第85章 黒い影
何となく物語を捲る手が止まり、ぼんやりしていると、微かに廊下の床が軋む音が遠くから聞こえてくる。
それは、聞き慣れた足音だった。
「………朱里?」
小さな呼びかけとともに、襖が遠慮がちに開かれる。
「信長様っ!」
声を聞いた途端、居ても立っても居られなくて、走り寄っていた。
「お帰りなさいませっ…ご無事で…よかったっ…」
「っ…遅くなって悪かった」
大きな広い背中に腕を回し、ぎゅっと抱き締めると、信長様からも抱き締め返してくれる。
それから、確かめるようにゆっくりと身体中触れられた。
「っ…んっ…信長さま…?」
「…怪我はないか?どこか傷付いたところなどは…?」
「えっ……?」
ひどく頼りなげで不安そうな声は、いつもの自信たっぷりの信長様らしくなかった。
私を見つめる紅い瞳も不安げに揺れている。
(私が刺客に襲われたことを気にしていらっしゃるの?っ…信長様がこんな覚束なげなお顔をなさるなんて……)
「大丈夫ですよ。どこも傷付いてなどおりません。心配、して下さっていたのですか?」
「くっ…怖い思いをさせて悪かった。

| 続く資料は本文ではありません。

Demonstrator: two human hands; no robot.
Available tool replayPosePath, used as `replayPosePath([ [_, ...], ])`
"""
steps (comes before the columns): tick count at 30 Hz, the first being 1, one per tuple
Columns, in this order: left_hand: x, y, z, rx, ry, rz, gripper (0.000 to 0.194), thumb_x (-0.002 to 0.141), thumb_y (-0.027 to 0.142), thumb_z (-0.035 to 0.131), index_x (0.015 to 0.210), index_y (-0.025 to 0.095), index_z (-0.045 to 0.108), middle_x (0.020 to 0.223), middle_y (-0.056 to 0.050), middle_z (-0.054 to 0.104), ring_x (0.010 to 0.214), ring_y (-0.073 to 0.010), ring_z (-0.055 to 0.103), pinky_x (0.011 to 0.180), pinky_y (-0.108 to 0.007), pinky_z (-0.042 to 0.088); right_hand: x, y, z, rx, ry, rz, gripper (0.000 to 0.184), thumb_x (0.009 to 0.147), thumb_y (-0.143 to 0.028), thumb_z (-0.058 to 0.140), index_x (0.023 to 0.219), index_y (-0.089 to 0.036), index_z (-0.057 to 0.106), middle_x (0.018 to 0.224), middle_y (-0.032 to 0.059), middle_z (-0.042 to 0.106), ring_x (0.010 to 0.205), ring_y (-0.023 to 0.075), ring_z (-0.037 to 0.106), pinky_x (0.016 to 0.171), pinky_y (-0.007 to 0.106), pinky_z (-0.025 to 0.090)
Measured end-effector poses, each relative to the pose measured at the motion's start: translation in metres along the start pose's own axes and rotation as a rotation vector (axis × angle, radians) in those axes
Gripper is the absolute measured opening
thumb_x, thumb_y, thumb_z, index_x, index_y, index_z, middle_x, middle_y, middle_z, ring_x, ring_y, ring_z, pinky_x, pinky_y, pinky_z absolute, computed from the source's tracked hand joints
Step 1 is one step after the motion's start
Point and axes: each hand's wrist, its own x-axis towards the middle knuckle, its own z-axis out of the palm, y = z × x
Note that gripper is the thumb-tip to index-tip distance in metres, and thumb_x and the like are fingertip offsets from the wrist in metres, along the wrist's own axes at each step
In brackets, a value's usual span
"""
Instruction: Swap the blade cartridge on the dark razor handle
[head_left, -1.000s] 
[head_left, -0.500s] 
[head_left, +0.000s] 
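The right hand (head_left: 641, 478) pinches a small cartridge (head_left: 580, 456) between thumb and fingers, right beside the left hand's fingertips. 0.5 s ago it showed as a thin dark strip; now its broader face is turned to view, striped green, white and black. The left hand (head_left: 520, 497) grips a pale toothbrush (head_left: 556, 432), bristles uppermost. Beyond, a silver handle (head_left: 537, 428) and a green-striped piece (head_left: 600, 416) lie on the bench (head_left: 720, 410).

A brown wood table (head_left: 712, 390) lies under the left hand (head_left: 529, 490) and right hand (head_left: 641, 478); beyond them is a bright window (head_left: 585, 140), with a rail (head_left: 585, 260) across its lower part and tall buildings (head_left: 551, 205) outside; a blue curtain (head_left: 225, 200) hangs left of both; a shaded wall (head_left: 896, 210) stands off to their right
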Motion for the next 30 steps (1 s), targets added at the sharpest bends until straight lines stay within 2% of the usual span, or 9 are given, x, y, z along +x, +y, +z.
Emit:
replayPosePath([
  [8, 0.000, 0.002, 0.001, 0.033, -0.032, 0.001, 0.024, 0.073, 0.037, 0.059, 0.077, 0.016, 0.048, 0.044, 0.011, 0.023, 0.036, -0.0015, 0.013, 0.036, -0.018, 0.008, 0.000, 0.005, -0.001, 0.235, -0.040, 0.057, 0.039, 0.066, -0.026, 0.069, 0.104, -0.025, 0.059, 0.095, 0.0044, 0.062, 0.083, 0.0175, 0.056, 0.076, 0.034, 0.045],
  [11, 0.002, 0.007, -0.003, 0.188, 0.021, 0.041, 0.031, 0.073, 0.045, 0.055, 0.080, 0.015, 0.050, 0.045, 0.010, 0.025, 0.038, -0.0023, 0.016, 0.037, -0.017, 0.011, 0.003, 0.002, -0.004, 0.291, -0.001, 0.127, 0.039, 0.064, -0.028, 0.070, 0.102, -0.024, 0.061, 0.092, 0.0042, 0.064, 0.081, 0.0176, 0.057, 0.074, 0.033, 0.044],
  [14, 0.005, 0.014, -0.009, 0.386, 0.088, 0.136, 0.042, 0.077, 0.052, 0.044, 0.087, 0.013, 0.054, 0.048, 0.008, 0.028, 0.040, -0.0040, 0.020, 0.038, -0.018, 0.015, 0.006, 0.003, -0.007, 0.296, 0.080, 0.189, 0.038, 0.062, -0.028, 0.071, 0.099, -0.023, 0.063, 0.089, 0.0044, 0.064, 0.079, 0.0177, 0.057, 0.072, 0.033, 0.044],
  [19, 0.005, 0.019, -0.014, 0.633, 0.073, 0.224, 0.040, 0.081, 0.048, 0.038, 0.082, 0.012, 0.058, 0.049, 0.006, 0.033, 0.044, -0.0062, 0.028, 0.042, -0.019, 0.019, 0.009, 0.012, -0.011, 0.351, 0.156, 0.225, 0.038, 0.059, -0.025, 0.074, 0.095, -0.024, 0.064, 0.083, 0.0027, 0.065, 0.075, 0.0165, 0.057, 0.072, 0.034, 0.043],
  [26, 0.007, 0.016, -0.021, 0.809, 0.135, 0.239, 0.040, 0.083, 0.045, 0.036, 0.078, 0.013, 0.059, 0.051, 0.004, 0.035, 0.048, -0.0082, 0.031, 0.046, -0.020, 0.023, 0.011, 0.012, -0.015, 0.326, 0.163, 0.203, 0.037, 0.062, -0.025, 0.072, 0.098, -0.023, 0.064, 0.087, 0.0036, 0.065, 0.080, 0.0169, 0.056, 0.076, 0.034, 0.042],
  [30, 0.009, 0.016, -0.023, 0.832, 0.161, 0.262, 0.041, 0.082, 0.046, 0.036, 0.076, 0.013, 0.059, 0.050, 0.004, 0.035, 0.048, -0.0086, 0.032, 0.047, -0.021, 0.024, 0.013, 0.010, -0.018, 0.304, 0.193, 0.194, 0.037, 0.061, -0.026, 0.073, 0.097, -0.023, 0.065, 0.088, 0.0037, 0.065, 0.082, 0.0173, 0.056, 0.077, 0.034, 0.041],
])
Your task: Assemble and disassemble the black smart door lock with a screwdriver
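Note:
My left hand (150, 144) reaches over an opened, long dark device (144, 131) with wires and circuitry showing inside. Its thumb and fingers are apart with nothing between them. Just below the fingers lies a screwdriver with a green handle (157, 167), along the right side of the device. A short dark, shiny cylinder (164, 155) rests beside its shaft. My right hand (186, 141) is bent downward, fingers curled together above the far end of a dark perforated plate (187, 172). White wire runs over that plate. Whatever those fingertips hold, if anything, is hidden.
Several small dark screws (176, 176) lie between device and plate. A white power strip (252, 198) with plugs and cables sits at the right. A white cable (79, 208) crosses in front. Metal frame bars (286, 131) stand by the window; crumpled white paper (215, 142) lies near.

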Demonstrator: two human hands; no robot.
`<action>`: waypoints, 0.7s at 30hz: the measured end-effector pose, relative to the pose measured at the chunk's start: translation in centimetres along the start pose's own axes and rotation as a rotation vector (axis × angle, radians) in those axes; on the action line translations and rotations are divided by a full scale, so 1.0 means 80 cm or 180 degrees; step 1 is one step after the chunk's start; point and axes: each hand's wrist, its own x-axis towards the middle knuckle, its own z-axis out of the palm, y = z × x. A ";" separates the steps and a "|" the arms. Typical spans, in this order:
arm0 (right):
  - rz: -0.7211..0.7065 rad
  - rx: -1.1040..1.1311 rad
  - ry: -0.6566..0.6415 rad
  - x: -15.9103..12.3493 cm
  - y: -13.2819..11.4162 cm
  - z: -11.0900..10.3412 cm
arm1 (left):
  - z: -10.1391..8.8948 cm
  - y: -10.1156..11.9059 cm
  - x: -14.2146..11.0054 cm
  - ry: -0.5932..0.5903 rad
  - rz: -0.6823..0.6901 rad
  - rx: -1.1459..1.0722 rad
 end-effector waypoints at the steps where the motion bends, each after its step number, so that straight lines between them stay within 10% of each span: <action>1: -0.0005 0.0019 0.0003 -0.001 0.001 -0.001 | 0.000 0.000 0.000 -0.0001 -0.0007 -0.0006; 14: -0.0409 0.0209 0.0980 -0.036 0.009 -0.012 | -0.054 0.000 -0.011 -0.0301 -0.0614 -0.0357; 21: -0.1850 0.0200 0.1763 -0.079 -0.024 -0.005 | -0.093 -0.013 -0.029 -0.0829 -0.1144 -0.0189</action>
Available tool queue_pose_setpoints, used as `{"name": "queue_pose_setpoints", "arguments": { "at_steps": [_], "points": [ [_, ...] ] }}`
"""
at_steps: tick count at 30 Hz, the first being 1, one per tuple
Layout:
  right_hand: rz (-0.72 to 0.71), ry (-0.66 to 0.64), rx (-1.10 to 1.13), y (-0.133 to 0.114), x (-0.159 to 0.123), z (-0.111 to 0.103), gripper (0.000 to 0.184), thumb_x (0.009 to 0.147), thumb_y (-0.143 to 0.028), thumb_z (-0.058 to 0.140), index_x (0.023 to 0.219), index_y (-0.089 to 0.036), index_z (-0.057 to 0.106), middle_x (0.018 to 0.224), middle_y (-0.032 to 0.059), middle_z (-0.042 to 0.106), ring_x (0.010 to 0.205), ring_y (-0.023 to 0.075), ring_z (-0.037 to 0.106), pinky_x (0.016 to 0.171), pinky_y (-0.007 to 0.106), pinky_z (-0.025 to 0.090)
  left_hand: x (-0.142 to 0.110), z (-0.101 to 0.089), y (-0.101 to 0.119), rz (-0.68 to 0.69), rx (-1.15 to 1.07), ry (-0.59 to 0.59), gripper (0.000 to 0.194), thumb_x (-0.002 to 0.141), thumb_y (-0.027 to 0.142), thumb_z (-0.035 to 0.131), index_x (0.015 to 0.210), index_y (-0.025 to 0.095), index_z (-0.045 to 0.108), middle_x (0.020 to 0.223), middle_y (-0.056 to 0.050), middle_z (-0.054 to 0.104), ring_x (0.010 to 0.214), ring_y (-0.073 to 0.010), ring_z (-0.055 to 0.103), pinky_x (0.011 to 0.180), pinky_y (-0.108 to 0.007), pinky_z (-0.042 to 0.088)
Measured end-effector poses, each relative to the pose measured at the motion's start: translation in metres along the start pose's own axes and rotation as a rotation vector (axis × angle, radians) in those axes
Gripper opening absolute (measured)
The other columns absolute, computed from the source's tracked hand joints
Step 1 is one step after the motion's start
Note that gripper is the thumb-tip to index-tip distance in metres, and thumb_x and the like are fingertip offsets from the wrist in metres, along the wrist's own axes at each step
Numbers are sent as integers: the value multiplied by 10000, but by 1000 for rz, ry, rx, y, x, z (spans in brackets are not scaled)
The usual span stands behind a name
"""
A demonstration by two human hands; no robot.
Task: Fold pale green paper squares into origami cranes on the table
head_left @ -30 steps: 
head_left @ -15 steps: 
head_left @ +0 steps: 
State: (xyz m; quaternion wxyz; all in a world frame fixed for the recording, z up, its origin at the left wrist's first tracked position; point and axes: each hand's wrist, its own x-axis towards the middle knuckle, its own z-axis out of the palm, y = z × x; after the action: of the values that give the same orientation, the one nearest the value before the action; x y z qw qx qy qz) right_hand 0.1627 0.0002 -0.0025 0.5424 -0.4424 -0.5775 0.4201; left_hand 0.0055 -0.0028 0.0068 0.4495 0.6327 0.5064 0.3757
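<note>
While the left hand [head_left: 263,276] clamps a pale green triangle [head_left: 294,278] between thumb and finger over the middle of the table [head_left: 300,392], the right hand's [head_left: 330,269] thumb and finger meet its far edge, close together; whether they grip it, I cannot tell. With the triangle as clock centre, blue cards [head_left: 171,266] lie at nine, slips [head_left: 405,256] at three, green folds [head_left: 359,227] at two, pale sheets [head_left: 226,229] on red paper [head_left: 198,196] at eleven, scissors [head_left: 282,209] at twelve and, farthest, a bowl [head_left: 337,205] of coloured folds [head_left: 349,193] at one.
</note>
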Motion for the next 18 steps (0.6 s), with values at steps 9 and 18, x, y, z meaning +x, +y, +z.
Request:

いかなる時も守る、と言っておきながら、俺は貴様を危険に晒してしまった。俺の手の届かぬ所で貴様が傷付くなど、あってはならぬことだ。貴様を失うかもしれぬ…そう考えただけで酷く恐ろしかった。貴様の無事をこの目で確かめるまで、どうしようもなく不安で堪らなかった。このような気持ちになったのは初めてだ。
朱里っ…貴様が無事でよかったっ…」
「信長様っ…」
子供のように頼りなげな姿に、思わず抱き着いて、その広い背中を宥めるようにトントンと撫でた。
「大丈夫…大丈夫です…ずっとお傍におります。貴方を一人になど致しませぬ」
「朱里っ…」
離さないと言うかのように強く抱き締められ、そのまましばらく黙って信長様の腕の中に身を委ねた。
言葉は交わさずともよかった。ただ触れ合っているだけで、身も心も満たされていくようだった。